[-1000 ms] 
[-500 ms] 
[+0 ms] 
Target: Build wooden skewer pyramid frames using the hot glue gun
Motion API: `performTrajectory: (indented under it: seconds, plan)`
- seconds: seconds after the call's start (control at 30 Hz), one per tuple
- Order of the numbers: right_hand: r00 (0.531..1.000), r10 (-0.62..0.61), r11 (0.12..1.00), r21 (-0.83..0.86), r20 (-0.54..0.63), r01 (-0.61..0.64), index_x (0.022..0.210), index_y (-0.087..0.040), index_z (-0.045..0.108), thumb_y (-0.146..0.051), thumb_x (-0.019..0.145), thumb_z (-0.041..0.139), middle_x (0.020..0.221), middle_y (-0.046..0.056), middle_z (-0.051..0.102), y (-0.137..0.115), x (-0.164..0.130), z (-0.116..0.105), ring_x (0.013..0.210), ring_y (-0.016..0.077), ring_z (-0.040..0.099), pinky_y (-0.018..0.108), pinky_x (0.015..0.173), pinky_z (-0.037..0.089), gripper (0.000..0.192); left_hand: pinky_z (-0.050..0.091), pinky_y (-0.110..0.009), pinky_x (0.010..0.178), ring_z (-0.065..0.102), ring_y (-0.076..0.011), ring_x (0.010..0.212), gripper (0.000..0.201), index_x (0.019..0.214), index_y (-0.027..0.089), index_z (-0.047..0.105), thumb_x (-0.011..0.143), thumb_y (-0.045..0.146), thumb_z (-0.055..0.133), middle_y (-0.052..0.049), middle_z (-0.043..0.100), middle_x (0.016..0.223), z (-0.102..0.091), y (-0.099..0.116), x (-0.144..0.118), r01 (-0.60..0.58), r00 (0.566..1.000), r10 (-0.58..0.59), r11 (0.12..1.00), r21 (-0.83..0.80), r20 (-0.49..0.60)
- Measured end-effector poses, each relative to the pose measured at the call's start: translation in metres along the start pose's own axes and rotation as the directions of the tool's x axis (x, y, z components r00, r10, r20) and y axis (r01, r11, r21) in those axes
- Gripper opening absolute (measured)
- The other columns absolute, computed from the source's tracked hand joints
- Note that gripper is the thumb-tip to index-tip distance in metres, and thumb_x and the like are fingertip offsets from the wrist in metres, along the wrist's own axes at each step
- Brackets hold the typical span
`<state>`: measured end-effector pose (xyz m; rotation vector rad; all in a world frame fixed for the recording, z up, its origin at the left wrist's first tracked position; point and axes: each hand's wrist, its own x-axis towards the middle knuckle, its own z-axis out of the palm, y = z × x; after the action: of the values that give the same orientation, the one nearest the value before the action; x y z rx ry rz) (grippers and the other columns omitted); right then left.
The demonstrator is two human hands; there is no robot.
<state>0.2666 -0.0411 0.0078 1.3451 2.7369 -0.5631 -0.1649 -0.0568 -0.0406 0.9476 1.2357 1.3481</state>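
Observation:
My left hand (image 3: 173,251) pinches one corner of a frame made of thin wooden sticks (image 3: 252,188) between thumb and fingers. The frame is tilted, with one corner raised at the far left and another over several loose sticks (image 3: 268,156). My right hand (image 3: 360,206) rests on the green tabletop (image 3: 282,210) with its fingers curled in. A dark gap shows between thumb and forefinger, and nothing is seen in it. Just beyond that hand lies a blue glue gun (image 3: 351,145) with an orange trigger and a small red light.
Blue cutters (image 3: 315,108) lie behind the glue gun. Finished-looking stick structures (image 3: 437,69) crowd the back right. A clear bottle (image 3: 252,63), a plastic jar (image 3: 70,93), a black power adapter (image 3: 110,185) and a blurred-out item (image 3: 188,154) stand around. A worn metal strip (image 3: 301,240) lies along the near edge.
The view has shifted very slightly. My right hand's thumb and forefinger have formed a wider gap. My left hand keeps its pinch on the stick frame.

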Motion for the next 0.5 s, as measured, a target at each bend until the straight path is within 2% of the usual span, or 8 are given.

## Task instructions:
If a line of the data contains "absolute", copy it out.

## Written solution:
- Gripper opening absolute (measured)
- The other columns absolute, computed from the source's tracked hand joints

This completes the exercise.